As has been hinted in previous studies, the Sunday-school should lend valuable assistance in making the church a social center for the young people who need it. To be of real vital interest to the girl, the Sunday-school must touch her everyday life. It does that through the social side of its work. The organized class giving socials, entertainments, enjoying lectures and music, picnics, trolley parties, skating or camping has a decided influence for good on all the members. I know of one such organized class of girls eighteen and nineteen years old which met three times a month for an entire year. They met one week “for fun,” the next to “go somewhere,” or “to hear a talk,” or “to sew and read, and talk if we want to,” and the third for a “sing” to which they invited members of the boys’ classes. All these meetings were popular, well attended, and have meant a strong united class with a splendid spirit.
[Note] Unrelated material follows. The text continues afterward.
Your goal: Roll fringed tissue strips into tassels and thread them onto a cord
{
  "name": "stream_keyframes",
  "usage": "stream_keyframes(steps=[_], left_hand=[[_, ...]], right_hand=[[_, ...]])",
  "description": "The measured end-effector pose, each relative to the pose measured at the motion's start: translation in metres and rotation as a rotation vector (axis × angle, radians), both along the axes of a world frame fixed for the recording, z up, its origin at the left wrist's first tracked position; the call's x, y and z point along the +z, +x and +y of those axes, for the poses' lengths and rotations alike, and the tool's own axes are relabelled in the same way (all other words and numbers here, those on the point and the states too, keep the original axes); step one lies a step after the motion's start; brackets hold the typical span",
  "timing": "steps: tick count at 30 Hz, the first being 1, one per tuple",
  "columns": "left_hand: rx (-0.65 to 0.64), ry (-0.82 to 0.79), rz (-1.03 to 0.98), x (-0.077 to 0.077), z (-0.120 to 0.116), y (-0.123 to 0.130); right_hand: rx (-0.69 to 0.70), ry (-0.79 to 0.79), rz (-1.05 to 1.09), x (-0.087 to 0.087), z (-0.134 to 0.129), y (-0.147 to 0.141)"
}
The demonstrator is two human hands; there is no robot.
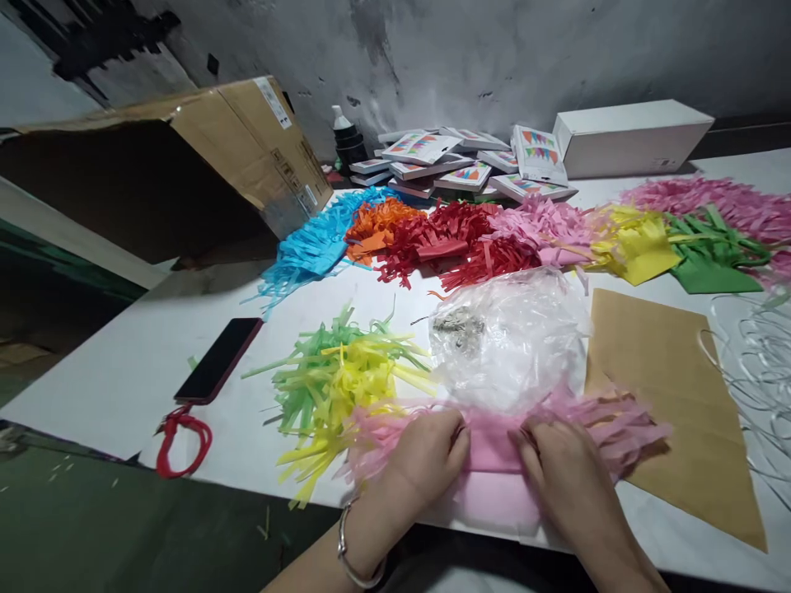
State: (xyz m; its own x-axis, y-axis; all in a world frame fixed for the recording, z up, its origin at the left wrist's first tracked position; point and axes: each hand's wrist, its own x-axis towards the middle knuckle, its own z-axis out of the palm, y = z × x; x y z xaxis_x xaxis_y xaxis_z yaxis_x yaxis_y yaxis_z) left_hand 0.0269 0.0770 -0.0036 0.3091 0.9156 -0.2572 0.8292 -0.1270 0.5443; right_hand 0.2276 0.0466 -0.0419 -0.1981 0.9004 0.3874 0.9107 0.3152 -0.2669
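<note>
Pink fringed tissue paper (494,445) lies near the table's front edge, its uncut middle stretched between my hands and its strips spreading out to both sides. My left hand (432,449), with a silver bracelet at the wrist, is closed on the left end of the uncut band. On the right end, my right hand (556,453) pinches the same paper. Yellow tissue fringe (364,379) and green tissue fringe (309,371) lie beyond my left hand. Just behind the pink paper sits a crumpled clear plastic bag (512,338) holding something greyish.
Blue (315,243), orange, red, pink, yellow and green fringe bundles line the back. Behind them are flat printed boxes (426,148) and a white box (630,140). A cardboard box (247,156) and phone (219,362) are left; brown paper (667,412) and white cord (760,371) right.
</note>
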Motion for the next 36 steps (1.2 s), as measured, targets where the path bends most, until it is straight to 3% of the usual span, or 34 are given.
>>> stream_keyframes(steps=[5, 10, 13, 16, 19, 21, 28, 31, 36], left_hand=[[0.020, -0.016, 0.012, 0.000, 0.002, 0.000], [0.003, -0.005, -0.007, -0.001, 0.007, -0.002], [0.017, 0.016, -0.028, 0.000, 0.003, -0.006], [-0.039, 0.285, -0.092, 0.006, -0.008, -0.010], [-0.247, 0.665, -0.110, 0.009, -0.021, -0.011], [-0.343, 0.747, -0.095, 0.006, -0.027, -0.010], [-0.430, 0.623, -0.067, -0.016, -0.030, -0.021], [-0.350, 0.537, -0.067, -0.018, -0.032, -0.026], [-0.174, 0.377, 0.105, -0.009, -0.025, -0.019]], right_hand=[[-0.029, 0.101, -0.006, 0.017, 0.000, 0.000], [0.387, 0.240, 0.121, 0.016, -0.011, -0.002], [0.422, 0.213, 0.042, 0.007, -0.015, -0.004], [0.369, 0.207, 0.109, 0.005, -0.017, -0.006], [0.328, 0.174, 0.260, 0.010, -0.019, -0.009], [0.340, 0.158, 0.278, 0.011, -0.021, -0.012], [0.314, 0.154, 0.177, -0.001, -0.024, -0.002], [0.204, 0.112, 0.150, -0.002, -0.024, 0.001], [0.039, 0.015, -0.090, 0.003, -0.012, -0.006]])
The girl in her teens needs the Sunday-school because of the help and uplift which its teachings are bound to bring to her. Even if she belongs to a class in its early teens which is given over to the giggles, to wandering thoughts, to all sorts of asides in more or less noticeable whispers, to the continual admixtures of the Bible lessons and the events of the week just passed or to come,—even though as is often the case with the American girl, she is thoughtless enough to forget to be either reverent or courteous, still it pays for her to come. She gets something,—often more than we think.
And the Sunday-school needs the girl in her teens. It needs her devotion, her enthusiasm and eagerness, her close touch with both the real and ideal in life, that it may keep its balance, stay in the real world of need, and not walk far afield by paths of theory. The Sunday-school has awakened to its need of the girl, and now at its door lies the task of making her feel more and more her need of it.
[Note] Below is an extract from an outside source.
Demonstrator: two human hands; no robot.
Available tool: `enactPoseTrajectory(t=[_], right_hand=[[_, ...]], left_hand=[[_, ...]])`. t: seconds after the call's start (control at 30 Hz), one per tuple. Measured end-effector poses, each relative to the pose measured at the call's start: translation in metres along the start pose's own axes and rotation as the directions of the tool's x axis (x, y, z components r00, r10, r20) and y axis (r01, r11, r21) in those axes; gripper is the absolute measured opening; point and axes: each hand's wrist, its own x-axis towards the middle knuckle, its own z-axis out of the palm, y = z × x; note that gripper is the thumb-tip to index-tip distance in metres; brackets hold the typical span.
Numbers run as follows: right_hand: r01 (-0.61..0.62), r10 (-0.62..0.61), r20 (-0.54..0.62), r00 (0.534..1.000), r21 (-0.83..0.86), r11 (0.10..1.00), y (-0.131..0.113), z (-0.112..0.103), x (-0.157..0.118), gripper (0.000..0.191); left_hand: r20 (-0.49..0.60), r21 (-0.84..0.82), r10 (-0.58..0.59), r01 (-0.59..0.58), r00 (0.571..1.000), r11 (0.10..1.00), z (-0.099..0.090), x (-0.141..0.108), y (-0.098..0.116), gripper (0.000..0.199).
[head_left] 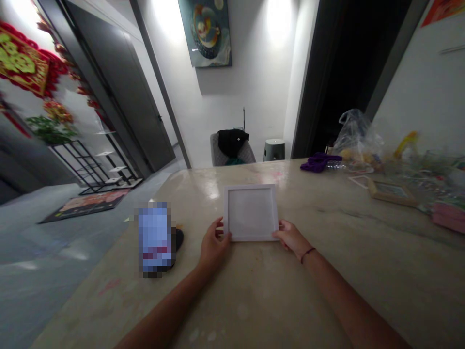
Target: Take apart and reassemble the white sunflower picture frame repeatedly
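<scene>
A white picture frame (pixel 251 213) is held up in front of me over the table (pixel 250 291), tilted so its face is toward me. Inside its border the panel looks plain and pale. My left hand (pixel 215 245) grips the lower left corner, thumb on the front and fingers at the side edge. On the lower right corner, my right hand (pixel 290 237) pinches the frame the same way; a thin dark band circles that wrist. Whether the frame's bottom edge touches the tabletop I cannot tell.
Left of my hands stands a blurred-out phone-like screen (pixel 156 237) on a dark base. At the right lie a purple cloth (pixel 319 162), a clear plastic bag (pixel 358 140), a wooden frame (pixel 392 193) and a pink item (pixel 448 217). A chair (pixel 216 148) and a stool (pixel 274 149) stand beyond the table.
</scene>
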Motion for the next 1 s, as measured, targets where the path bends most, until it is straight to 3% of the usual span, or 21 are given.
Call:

CHAPTER VII—HER RELATION TO THE CHURCH
The girl in her teens, in common with all humanity, needs the upward pull. Fresh air, suitable clothing, nourishing food, so desirable in all stages of her development, become, we have seen, an absolute necessity during her teens. If not supplied, her whole future is doomed to pay the penalty; and unless during the period of the awakening and strengthening of ideals, a steady, uplifting, spiritualizing force has a definite influence upon the rapidly changing and developing forces of her nature, the chances are that her whole future will pay the price neglect always demands. The steady, upward pull is a necessity.
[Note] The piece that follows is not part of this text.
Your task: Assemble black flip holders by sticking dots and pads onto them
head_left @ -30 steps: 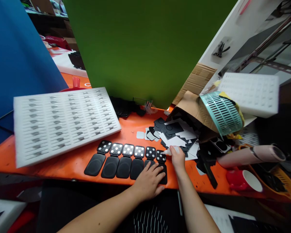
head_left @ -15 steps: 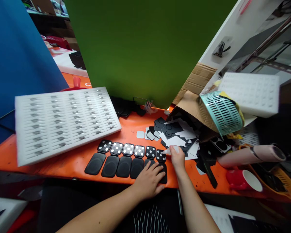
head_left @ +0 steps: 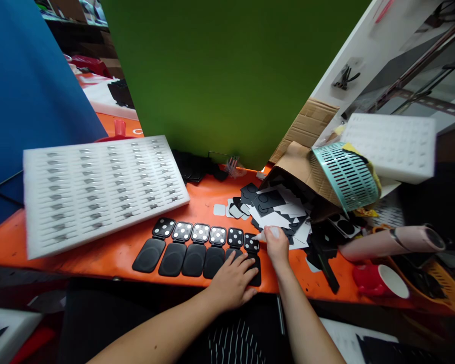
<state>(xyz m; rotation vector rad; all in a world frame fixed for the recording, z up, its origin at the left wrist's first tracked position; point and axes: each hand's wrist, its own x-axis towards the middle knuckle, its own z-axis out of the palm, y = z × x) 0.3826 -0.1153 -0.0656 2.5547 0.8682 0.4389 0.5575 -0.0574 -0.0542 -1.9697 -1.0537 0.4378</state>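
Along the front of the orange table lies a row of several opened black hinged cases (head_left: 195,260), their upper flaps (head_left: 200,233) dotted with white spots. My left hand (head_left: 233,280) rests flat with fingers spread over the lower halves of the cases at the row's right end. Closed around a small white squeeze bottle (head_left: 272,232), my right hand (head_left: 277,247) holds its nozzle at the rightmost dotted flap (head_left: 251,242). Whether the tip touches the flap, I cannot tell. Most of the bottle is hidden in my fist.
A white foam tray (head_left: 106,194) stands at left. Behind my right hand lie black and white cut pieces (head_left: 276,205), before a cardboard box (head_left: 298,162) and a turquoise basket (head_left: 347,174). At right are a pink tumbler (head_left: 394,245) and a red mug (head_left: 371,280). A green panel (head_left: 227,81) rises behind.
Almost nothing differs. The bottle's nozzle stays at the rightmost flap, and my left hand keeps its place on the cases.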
There are so many things in life that furnish the downward pull. Even the more fortunate girl, who lives in her own home and spends the greater part of each day in the enlarging atmosphere of a good public school, feels the downward pull. In the most carefully selected of select schools, the girl, though guarded every moment, feels the downward pull of the petty, selfish and mean. The girl in her teens hard at work among the world’s toilers is painfully conscious of it in one or more of its many forms.
In the struggle between the higher and the lower—the upward and the downward pull—humanity finds its growth and development. If there is no struggle there is no strength. The girl in her teens does not know all this—her teacher does, and puts forth all her effort to strengthen the upward pull.
As we study and observe the girl in her development one question persistently follows us. To what shall we look for this upward pull? There are many answers: the home, the school, friends, good environment, the church. With the last we are especially concerned.